La communauté détecte un profil de mineurs «plus compliqués» et étudie de nouveaux fichiers d'expulsion
Madrid 2 sept. (Migrant.es) –
Le ministre de la famille, de la jeunesse et des affaires sociales de la communauté de Madrid, Ana Dávila, a reconnu mardi que le gouvernement régional a détecté un profil de mineurs « plus compliqués » et avec plus de difficulté d'adaptation et de coexistence, et c'est pourquoi il est plus que ce qui a présenté à la délégation du gouvernement pour expulser 37 mineurs et est en train d'étudier plus de neuf.
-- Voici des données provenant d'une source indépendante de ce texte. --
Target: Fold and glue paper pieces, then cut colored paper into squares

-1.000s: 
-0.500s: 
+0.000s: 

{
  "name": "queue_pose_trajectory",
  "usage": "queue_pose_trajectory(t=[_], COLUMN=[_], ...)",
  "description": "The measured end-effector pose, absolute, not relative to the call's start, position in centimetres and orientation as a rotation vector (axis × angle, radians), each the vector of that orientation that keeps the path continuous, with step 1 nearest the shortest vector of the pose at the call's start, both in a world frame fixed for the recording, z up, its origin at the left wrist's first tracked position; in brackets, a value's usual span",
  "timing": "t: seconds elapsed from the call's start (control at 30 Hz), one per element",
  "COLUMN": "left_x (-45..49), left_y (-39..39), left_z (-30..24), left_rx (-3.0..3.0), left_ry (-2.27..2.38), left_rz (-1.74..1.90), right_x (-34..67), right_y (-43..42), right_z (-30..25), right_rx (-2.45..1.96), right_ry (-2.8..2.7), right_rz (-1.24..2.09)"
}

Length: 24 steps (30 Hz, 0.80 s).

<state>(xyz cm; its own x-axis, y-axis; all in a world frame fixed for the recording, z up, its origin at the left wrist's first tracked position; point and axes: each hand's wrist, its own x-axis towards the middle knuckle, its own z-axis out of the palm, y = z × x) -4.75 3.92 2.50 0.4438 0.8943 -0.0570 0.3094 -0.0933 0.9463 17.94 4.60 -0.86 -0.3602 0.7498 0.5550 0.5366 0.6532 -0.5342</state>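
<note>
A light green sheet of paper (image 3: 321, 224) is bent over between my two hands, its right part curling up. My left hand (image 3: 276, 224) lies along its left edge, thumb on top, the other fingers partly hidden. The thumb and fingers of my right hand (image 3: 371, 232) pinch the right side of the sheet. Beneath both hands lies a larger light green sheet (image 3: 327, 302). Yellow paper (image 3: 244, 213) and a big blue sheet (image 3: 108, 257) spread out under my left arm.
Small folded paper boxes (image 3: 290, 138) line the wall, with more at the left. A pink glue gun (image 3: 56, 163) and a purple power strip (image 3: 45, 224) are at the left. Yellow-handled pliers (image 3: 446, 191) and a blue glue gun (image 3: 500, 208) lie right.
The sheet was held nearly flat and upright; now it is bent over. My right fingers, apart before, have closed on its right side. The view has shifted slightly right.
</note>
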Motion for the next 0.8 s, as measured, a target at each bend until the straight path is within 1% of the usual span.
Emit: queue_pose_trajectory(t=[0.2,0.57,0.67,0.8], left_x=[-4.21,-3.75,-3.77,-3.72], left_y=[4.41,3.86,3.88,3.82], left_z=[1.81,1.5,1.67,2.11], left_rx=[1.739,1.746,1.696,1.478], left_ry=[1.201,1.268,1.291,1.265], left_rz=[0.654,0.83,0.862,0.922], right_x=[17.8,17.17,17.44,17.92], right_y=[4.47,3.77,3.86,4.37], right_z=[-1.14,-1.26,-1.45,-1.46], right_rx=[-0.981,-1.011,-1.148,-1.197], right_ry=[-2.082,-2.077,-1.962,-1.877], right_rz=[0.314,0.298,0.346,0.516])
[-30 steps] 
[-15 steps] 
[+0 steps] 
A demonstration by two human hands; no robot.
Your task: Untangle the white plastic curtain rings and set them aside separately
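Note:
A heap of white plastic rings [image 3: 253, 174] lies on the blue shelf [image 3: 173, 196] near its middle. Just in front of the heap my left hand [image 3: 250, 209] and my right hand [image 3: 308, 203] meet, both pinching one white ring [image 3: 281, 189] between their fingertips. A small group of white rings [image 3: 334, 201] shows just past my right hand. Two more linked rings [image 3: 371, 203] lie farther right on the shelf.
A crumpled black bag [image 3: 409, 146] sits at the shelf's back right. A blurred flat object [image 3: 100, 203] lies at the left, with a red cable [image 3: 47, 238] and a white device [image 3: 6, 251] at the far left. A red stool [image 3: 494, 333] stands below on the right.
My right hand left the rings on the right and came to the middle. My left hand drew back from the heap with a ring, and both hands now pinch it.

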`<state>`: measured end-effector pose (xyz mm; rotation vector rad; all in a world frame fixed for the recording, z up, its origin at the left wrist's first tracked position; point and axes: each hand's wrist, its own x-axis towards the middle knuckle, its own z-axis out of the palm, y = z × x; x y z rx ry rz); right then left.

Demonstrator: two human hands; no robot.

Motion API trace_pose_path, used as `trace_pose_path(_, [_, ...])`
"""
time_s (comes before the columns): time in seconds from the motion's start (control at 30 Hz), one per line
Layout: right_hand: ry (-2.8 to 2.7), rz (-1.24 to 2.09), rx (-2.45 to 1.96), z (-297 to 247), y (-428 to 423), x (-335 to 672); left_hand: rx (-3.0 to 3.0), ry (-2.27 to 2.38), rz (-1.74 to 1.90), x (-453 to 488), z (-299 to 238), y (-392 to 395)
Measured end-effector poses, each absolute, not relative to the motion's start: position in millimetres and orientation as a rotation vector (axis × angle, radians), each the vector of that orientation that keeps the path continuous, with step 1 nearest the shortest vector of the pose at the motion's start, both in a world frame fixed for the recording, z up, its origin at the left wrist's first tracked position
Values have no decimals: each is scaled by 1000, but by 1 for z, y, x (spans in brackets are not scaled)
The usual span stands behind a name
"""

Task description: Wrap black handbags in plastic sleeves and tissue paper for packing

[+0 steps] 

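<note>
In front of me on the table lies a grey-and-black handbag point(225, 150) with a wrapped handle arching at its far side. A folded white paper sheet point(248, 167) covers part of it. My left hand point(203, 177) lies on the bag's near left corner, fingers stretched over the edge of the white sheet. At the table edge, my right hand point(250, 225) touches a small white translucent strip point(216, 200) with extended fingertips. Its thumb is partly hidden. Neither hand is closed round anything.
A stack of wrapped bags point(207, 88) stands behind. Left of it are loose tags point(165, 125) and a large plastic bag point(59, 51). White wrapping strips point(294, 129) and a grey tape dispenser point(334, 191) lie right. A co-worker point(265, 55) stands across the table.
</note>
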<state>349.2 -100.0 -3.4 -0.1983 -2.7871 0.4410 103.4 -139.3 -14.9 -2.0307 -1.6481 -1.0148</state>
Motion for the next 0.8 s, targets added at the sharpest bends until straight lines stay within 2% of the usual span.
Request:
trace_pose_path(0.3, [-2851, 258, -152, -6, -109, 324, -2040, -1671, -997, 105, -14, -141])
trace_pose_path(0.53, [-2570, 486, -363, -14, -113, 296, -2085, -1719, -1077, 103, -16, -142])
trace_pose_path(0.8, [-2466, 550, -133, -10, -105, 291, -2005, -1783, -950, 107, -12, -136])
« Les centres (des mineurs) fonctionnent normalement, bien qu'il soit vrai que nous avons été détectés depuis longtemps que les profils des mineurs sont plus compliqués, de plus grande difficulté dans la gestion du comportement, dans la gestion de la coexistence », a déclaré Dávila dans les déclarations de « télémadride '', où il a souligné que la délégation gouvernementale est l'institution compétente pour déterminer le retour des films.
Le conseiller a profité de l'occasion pour dénoncer une fois de plus que les centres de réception « sont effondrés » et que, par conséquent, la distribution des migrants ordonnés par le gouvernement central « sans aucune coordination, ni informations ou soutien » ne fait que l'aggraver la situation. En outre, selon le conseiller, les nouveaux profils migrants incluent des personnes blessées par les mafias et « avec une consommation de drogues très grave ».
C'est pourquoi le conseiller de Madrid a de nouveau inculpé la « politique d'immigration imprudente » du gouvernement de Pedro Sánchez qui met « à risque grave » pour les systèmes de protection des mineurs. « Nous exigeons que la loi sur le gouvernement », a déclaré un Dávila qui, cependant, reconnaît que « la seule interlocution » avec le gouvernement central se produit dans les conférences sectorielles.
« Le niveau d'écoute du gouvernement de l'Espagne est très faible, nous sommes en octobre depuis deux ans, nécessitant un plan pour toutes ces personnes au gouvernement », a recruté le conseiller, qui voit que la distribution des migrants a « une composante politique » et à partir de laquelle la Catalogne et le pays basque ont été exclus au « contenu des indépendants ».
Enfin, Dávila a reproché le gouvernement qui « ne répond pas aux besoins des personnes qui continuent de jouer à la vie dans la mer ou aux mineurs », et a reconnu que les communautés ne peuvent pas travailler « sous cette grave difficulté » à laquelle ils soumettent, dit-il, la politique d'immigration « inhumaine » de Sánchez.